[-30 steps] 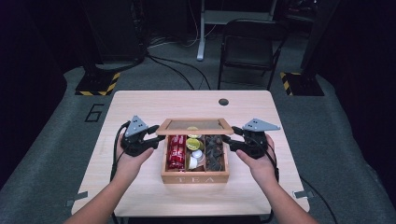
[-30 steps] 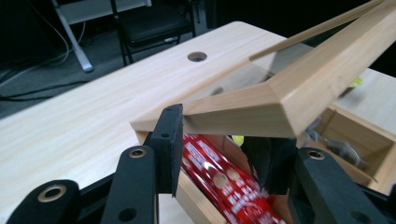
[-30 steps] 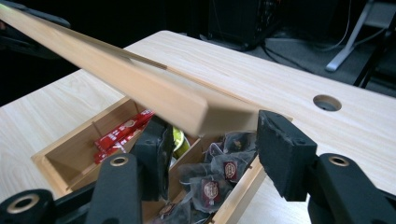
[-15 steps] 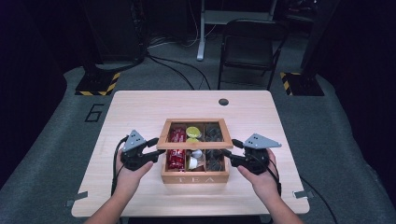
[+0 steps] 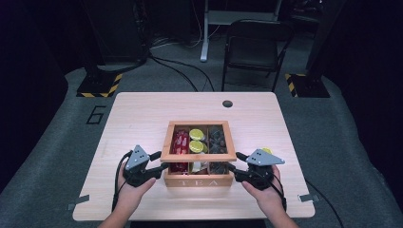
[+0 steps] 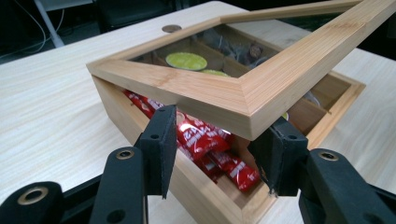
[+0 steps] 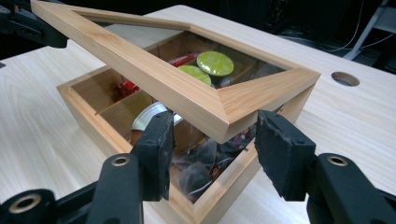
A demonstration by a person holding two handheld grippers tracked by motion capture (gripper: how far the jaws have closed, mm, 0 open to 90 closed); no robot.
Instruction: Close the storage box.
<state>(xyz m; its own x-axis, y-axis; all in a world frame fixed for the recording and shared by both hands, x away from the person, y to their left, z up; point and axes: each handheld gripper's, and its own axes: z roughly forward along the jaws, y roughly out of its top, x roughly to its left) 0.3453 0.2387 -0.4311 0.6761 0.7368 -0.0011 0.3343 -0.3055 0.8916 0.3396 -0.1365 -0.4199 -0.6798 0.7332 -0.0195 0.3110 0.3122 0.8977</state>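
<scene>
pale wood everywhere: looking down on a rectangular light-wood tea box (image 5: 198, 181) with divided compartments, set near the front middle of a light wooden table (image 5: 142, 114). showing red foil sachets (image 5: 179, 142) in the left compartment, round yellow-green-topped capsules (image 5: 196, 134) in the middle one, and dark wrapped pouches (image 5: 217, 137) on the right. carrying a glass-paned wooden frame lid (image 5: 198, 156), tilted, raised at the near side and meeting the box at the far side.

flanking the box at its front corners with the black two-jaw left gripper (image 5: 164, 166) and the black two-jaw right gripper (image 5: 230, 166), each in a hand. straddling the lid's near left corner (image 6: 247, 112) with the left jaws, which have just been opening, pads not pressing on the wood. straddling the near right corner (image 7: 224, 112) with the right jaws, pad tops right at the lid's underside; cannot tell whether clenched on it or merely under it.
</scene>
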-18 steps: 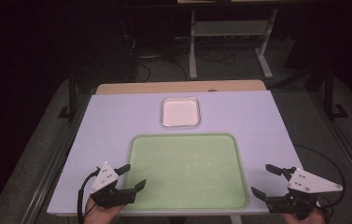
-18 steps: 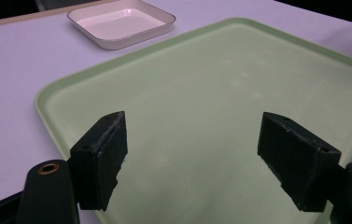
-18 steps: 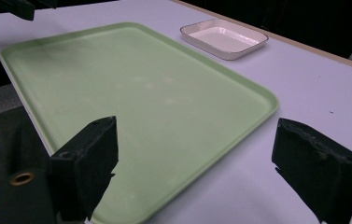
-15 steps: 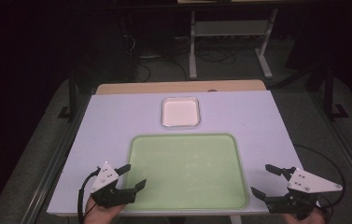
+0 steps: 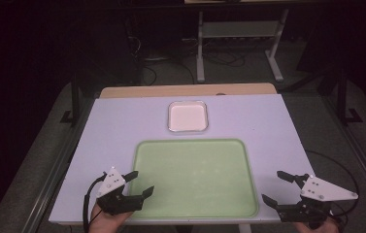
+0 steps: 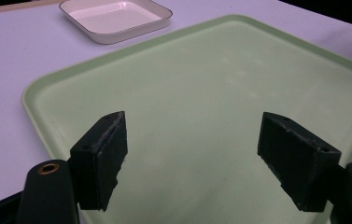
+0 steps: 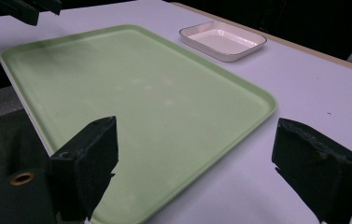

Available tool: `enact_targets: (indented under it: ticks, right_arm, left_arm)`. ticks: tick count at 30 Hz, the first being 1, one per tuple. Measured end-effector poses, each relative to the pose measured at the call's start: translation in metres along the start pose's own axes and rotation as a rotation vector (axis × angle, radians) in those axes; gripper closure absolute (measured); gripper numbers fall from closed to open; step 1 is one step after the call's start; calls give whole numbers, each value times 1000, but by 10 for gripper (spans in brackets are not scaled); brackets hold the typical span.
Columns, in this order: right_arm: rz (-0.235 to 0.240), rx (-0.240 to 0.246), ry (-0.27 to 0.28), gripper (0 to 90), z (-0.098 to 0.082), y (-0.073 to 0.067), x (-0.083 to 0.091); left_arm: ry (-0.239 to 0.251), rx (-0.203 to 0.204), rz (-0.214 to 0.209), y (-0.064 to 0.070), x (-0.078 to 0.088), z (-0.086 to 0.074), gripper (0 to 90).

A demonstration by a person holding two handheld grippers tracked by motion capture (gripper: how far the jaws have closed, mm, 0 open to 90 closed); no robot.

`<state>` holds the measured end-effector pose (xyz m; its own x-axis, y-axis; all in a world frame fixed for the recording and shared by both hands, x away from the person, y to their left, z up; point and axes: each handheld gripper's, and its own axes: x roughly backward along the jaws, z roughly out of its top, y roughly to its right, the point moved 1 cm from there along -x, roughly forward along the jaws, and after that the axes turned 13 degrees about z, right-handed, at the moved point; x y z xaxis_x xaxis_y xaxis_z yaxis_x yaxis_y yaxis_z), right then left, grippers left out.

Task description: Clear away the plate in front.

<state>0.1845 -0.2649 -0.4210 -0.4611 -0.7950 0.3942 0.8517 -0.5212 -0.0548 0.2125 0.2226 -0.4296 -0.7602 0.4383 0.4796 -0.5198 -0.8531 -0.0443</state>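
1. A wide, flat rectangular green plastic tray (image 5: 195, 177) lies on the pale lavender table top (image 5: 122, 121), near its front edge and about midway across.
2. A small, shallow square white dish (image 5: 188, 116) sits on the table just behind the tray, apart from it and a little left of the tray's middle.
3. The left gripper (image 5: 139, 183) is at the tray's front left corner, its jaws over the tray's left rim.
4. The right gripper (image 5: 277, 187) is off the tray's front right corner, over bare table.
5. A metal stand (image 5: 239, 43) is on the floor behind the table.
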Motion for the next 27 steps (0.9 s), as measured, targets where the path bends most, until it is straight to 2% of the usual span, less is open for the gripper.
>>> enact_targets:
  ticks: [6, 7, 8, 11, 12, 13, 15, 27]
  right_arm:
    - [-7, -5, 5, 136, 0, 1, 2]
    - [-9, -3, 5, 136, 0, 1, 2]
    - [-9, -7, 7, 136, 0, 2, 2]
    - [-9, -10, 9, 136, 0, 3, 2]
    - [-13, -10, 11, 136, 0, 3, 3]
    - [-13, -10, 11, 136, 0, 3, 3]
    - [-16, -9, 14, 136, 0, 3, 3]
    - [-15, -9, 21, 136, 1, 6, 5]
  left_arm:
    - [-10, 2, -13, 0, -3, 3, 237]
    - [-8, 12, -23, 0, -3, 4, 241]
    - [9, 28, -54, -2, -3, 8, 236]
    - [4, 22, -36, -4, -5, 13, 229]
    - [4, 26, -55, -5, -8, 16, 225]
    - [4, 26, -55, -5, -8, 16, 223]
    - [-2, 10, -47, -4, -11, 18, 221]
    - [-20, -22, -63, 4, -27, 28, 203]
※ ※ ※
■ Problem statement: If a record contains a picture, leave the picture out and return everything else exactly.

■ Answer section:
[-30 steps] 
[-30 steps] 
[-30 steps] 
[-15 steps] 
[+0 steps] 
[+0 steps] 
[+0 steps] 
A demonstration by a person holding two handheld grippers tracked by motion capture (gripper: how far the jaws have closed, mm, 0 open to 90 closed); no robot.
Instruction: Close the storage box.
<state>(xyz m; its own x-axis, y-axis; all in a world frame fixed for the recording and shared by both hands, x away from the person, y to their left, z up; point and axes: each handheld gripper's, and its own axes: z roughly forward along the jaws, y roughly out of its top, x roughly to its left) 0.3453 0.2387 -0.4311 0.6761 0.7368 -0.0011 0.3343 -0.3055 0.8916 0.3396 -0.1365 -0.4199 -0.6798 0.7332 -0.0195 0.3110 0.3122 0.8977</state>
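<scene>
pale wood everywhere: looking down on a rectangular light-wood tea box (image 5: 198, 181) with divided compartments, set near the front middle of a light wooden table (image 5: 142, 114). showing red foil sachets (image 5: 179, 142) in the left compartment, round yellow-green-topped capsules (image 5: 196, 134) in the middle one, and dark wrapped pouches (image 5: 217, 137) on the right. carrying a glass-paned wooden frame lid (image 5: 198, 156), tilted, raised at the near side and meeting the box at the far side.

flanking the box at its front corners with the black two-jaw left gripper (image 5: 164, 166) and the black two-jaw right gripper (image 5: 230, 166), each in a hand. straddling the lid's near left corner (image 6: 247, 112) with the left jaws, which have just been opening, pads not pressing on the wood. straddling the near right corner (image 7: 224, 112) with the right jaws, pad tops right at the lid's underside; cannot tell whether clenched on it or merely under it.
</scene>
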-18 steps: 
-18 steps: 
-18 steps: 
-15 steps: 
+0 steps: 
+0 steps: 
+0 steps: 

Available tool: `enact_targets: (indented under it: ticks, right_arm, left_arm)`. ticks: tick count at 30 Hz, the first being 1, one per tuple. Measured end-effector poses, each relative to the pose measured at the call's start: translation in metres along the start pose's own axes and rotation as a rotation vector (axis × angle, radians) in those axes; gripper closure absolute (measured); gripper numbers fall from closed to open; step 1 is one step after the call's start; calls give whole numbers, each value times 1000, but by 10 for gripper (spans in brackets are not scaled); brackets hold the typical span.
Columns, in this order: right_arm: rz (-0.235 to 0.240), rx (-0.240 to 0.246), ry (-0.27 to 0.28), gripper (0 to 90), z (-0.098 to 0.082), y (-0.073 to 0.067), x (-0.083 to 0.091); left_arm: ry (-0.239 to 0.251), rx (-0.203 to 0.204), rz (-0.214 to 0.209), y (-0.064 to 0.070), x (-0.078 to 0.088), z (-0.086 to 0.074), gripper (0 to 90).

A demonstration by a person holding two handheld grippers tracked by motion capture (gripper: how far the jaws have closed, mm, 0 open to 90 closed); no robot.

`<state>` holds the measured end-effector pose (xyz m; its own x-axis, y-axis; all in a world frame fixed for the recording and shared by both hands, x away from the person, y to their left, z up; point and axes: each handheld gripper's, and its own axes: x roughly backward along the jaws, z roughly out of its top, y roughly to its right, the point moved 1 cm from there along -x, roughly forward along the jaws, and after that the axes turned 13 degrees about z, right-handed, at the moved point; x y z xaxis_x xaxis_y xaxis_z yaxis_x yaxis_y yaxis_z), right then left, grippers left out.

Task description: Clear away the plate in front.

<state>0.1845 -0.2649 -0.4210 -0.4611 -0.7950 0.3942 0.8517 -0.5212 -0.0548 0.2125 0.2226 -0.4296 -0.7602 0.4383 0.4796 -0.5198 -0.8531 -0.0443</state>
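1. A wide, flat rectangular green plastic tray (image 5: 195, 177) lies on the pale lavender table top (image 5: 122, 121), near its front edge and about midway across.
2. A small, shallow square white dish (image 5: 188, 116) sits on the table just behind the tray, apart from it and a little left of the tray's middle.
3. The left gripper (image 5: 139, 183) is at the tray's front left corner, its jaws over the tray's left rim.
4. The right gripper (image 5: 277, 187) is off the tray's front right corner, over bare table.
5. A metal stand (image 5: 239, 43) is on the floor behind the table.
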Motion for the next 27 steps (0.9 s), as measured, targets where the path bends most, until it is straight to 2% of the usual span, less is open for the gripper.
>>> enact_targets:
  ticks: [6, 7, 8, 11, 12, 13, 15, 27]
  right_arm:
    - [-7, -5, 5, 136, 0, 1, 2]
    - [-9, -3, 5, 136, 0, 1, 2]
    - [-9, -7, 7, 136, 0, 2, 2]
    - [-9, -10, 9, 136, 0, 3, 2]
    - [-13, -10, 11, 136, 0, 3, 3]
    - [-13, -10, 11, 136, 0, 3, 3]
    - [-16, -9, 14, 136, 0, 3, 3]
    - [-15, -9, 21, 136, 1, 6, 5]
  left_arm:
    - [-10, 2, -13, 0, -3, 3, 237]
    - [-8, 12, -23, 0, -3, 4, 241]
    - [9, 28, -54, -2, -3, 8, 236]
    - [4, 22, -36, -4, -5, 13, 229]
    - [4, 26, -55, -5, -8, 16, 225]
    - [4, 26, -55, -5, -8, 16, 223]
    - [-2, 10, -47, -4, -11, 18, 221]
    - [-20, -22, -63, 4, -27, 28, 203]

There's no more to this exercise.